- [Data]
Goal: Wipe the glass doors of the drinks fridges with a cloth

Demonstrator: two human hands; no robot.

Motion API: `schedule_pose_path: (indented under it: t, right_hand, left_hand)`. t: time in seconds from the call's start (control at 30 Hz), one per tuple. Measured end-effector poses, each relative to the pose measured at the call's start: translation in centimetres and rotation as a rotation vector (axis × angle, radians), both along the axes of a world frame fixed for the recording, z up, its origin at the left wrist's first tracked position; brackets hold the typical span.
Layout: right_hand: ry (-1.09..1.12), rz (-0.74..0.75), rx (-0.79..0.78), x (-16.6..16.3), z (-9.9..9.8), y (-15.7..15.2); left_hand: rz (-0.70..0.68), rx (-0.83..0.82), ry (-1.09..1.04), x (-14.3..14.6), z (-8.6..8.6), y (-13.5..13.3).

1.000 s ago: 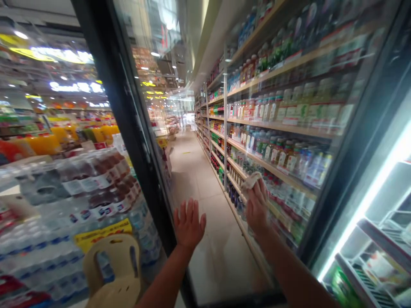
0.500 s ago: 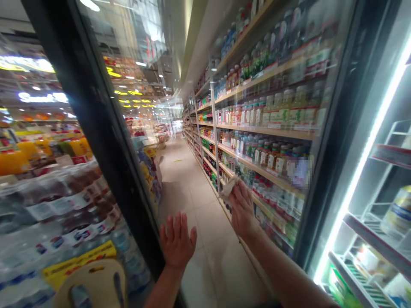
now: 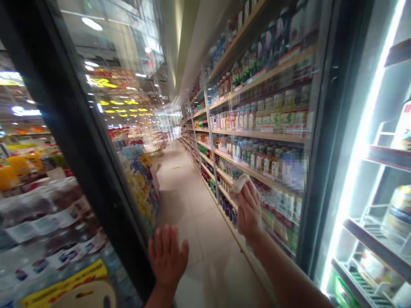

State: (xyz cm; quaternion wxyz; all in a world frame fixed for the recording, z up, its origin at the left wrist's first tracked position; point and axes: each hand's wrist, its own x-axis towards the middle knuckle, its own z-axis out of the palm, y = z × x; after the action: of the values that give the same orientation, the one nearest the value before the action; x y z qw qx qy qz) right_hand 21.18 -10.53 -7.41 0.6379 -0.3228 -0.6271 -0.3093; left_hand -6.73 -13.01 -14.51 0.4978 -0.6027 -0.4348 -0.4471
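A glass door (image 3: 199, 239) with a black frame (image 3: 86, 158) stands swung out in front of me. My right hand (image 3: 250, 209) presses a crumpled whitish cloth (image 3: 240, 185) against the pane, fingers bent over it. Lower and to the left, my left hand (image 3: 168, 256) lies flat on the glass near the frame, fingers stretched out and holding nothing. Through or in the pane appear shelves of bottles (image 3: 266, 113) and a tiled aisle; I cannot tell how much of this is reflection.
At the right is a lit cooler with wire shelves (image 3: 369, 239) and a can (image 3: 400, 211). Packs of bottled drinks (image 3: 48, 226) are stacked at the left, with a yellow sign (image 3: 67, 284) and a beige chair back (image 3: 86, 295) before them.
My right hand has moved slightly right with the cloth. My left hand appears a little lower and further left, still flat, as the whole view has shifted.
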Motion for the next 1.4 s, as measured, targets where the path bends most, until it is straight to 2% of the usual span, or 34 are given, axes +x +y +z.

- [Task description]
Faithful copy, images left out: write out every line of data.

- [Reply]
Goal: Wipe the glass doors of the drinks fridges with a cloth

Demonstrator: two human hands; no robot.

Motion API: `schedule_pose_path: (indented under it: t, right_hand, left_hand)`. t: time in seconds from the call's start (control at 30 Hz), one per tuple. Measured end-effector poses, each relative to the pose measured at the call's start: translation in centimetres and rotation as a rotation vector (axis × angle, radians), both along the axes of a world frame fixed for the recording, z up, its origin at the left wrist's first tracked position; brackets hold the typical span.
Layout: right_hand: ry (-1.09..1.12), rz (-0.74..0.75), rx (-0.79..0.78), x (-16.6..16.3), z (-9.9..9.8), y (-15.7..15.2); left_hand: rz (-0.70..0.68), rx (-0.83..0.82), ry (-1.09..1.04), x (-14.3..14.6), z (-8.6..8.6), y (-13.5..13.3).

1.000 s ago: 
0.500 s ago: 
now: 

State: (xyz cm; quaternion wxyz; all in a world frame fixed for the recording, z up, its origin at the left wrist's first tracked position; point and axes: each hand's wrist, its own x-axis towards the middle knuckle, its own z-axis out of the palm, y = z × x; after the action: of the values that give the same orientation, the one nearest the value before the action; x y z qw qx qy qz) right_hand 21.18 -10.53 -7.41 0.6379 -0.3228 -0.6271 -0.3093; left_hand -6.73 -13.01 -14.51 0.4978 -0.6027 -0.4348 -0.4471
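A glass door (image 3: 199, 239) with a black frame (image 3: 86, 158) stands swung out in front of me. My right hand (image 3: 250, 209) presses a crumpled whitish cloth (image 3: 240, 185) against the pane, fingers bent over it. Lower and to the left, my left hand (image 3: 168, 256) lies flat on the glass near the frame, fingers stretched out and holding nothing. Through or in the pane appear shelves of bottles (image 3: 266, 113) and a tiled aisle; I cannot tell how much of this is reflection.
At the right is a lit cooler with wire shelves (image 3: 369, 239) and a can (image 3: 400, 211). Packs of bottled drinks (image 3: 48, 226) are stacked at the left, with a yellow sign (image 3: 67, 284) and a beige chair back (image 3: 86, 295) before them.
My right hand has moved slightly right with the cloth. My left hand appears a little lower and further left, still flat, as the whole view has shifted.
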Motion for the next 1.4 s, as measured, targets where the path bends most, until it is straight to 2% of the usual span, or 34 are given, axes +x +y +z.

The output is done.